Task to carry out:
Pictures are to be left out. Return exactly the lines below from the one with "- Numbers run" up to and including the one with "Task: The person".
*** Source data ***
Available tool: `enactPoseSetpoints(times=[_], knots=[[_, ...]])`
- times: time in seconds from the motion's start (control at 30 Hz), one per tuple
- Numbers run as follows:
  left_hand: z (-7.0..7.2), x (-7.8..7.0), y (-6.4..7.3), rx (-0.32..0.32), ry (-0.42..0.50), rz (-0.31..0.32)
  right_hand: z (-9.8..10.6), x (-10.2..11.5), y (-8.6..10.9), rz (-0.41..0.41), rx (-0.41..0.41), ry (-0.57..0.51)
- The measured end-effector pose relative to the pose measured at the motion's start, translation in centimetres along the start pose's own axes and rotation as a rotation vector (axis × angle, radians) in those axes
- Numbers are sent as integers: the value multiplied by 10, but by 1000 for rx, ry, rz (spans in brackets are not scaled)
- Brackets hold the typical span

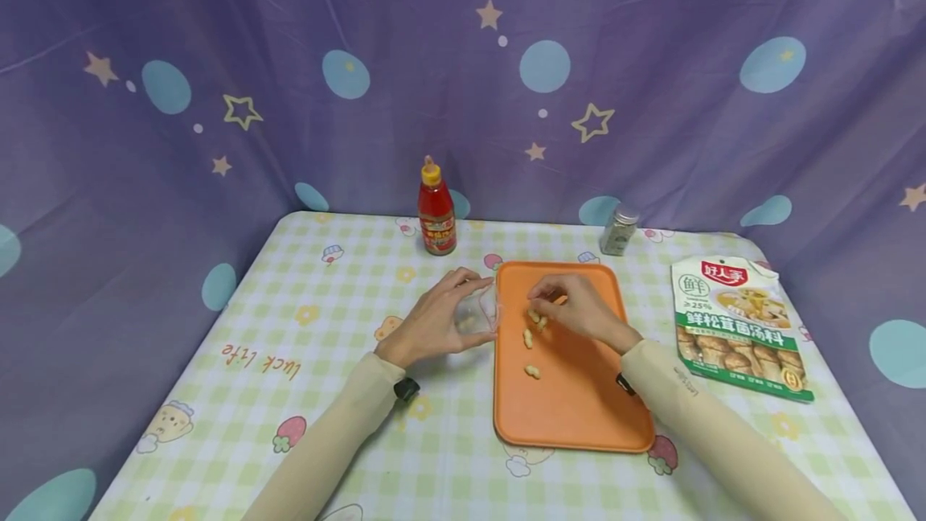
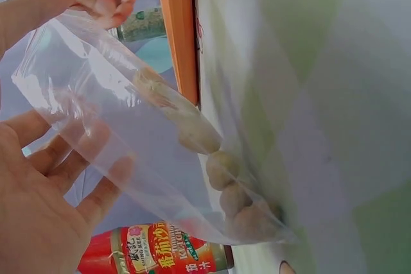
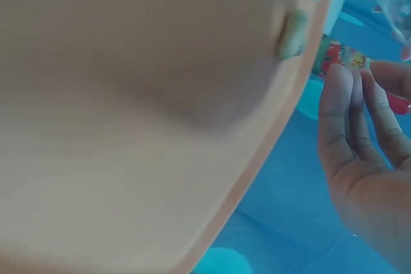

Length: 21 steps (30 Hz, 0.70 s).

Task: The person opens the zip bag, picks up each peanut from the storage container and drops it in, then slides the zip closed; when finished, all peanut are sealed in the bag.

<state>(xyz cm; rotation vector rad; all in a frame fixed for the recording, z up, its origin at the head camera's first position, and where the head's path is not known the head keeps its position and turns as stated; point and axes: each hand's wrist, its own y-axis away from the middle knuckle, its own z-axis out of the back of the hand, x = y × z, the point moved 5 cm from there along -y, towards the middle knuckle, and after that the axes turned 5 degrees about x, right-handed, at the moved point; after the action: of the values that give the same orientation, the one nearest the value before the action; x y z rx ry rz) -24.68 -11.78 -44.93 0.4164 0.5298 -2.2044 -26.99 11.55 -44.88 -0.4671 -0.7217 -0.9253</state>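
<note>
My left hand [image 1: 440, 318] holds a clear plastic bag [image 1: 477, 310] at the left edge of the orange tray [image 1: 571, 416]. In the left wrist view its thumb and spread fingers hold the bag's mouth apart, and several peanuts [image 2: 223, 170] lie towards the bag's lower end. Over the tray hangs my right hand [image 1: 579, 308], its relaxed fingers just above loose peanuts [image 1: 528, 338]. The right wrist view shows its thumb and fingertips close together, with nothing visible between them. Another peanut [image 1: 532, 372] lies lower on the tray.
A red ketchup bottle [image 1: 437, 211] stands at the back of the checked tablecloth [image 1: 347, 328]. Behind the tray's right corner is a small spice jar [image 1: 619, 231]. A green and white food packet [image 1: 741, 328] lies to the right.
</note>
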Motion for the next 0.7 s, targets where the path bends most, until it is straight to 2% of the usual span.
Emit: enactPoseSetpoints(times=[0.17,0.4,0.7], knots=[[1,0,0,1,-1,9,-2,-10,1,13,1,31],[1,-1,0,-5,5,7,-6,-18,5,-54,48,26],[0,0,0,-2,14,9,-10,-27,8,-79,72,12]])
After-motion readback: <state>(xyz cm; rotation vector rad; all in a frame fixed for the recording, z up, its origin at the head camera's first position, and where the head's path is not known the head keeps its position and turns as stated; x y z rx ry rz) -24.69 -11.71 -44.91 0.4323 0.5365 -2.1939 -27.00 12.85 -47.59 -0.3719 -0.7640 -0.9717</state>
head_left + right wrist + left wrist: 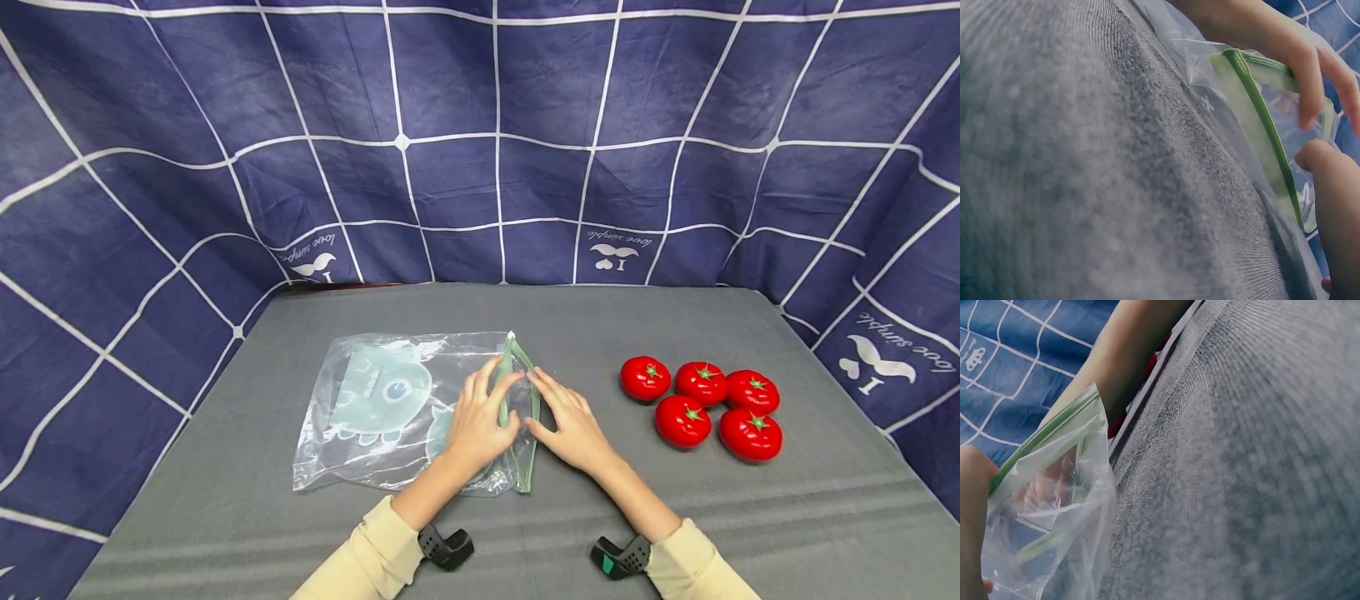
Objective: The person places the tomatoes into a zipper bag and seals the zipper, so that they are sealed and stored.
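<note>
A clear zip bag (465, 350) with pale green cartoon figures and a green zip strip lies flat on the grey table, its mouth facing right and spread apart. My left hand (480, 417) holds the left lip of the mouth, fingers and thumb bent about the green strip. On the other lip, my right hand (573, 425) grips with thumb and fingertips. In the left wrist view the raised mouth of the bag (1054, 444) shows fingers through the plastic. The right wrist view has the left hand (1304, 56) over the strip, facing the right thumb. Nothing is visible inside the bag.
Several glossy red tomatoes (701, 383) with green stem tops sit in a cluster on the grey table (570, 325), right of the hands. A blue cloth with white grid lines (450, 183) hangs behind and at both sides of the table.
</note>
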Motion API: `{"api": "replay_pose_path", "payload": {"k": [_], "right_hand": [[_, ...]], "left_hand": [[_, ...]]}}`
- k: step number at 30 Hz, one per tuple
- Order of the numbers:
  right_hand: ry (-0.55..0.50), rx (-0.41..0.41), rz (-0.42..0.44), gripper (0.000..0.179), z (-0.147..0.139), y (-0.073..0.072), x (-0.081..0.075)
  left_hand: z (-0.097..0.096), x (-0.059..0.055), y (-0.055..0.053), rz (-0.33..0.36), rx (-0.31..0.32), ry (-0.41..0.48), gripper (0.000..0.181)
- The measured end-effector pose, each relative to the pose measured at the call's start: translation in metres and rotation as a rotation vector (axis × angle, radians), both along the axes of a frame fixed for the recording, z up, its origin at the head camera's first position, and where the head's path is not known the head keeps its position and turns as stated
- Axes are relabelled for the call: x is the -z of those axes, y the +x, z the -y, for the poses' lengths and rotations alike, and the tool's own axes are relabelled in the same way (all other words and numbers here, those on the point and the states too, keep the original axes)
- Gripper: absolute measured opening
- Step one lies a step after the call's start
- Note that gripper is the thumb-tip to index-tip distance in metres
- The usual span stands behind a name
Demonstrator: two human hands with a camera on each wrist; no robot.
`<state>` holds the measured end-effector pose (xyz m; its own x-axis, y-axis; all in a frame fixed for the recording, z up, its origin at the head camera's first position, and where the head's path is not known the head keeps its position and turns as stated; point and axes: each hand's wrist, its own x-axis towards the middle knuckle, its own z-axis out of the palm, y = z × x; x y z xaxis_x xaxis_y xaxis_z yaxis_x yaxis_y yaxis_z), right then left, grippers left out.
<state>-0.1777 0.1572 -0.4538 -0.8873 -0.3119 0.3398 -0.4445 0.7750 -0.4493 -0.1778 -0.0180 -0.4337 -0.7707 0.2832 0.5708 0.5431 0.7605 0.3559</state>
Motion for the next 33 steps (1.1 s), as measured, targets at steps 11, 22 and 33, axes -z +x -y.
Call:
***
Response to the exercise:
- Numbers run as follows:
  left_hand: z (-7.0..7.2), x (-7.8..7.0), y (-6.4..7.3), rx (-0.32..0.32), ry (-0.42..0.50), rz (-0.31..0.32)
  right_hand: z (-9.8..10.6), x (-10.2..11.5), y (-8.6..10.9), rz (-0.41..0.41), rx (-0.41..0.41), ry (-0.57..0.51)
- The measured end-effector pose relative to the pose measured at the motion's start, translation in centimetres along the start pose's own axes and rotation as a rotation vector (axis × angle, radians) in those axes
- Numbers are sent as integers: the value multiplied by 10, but by 1000 for rx, ry, rz (spans in brackets are not scaled)
- Brackets hold the typical span


Length: 21 steps (30 Hz, 0.70 s).

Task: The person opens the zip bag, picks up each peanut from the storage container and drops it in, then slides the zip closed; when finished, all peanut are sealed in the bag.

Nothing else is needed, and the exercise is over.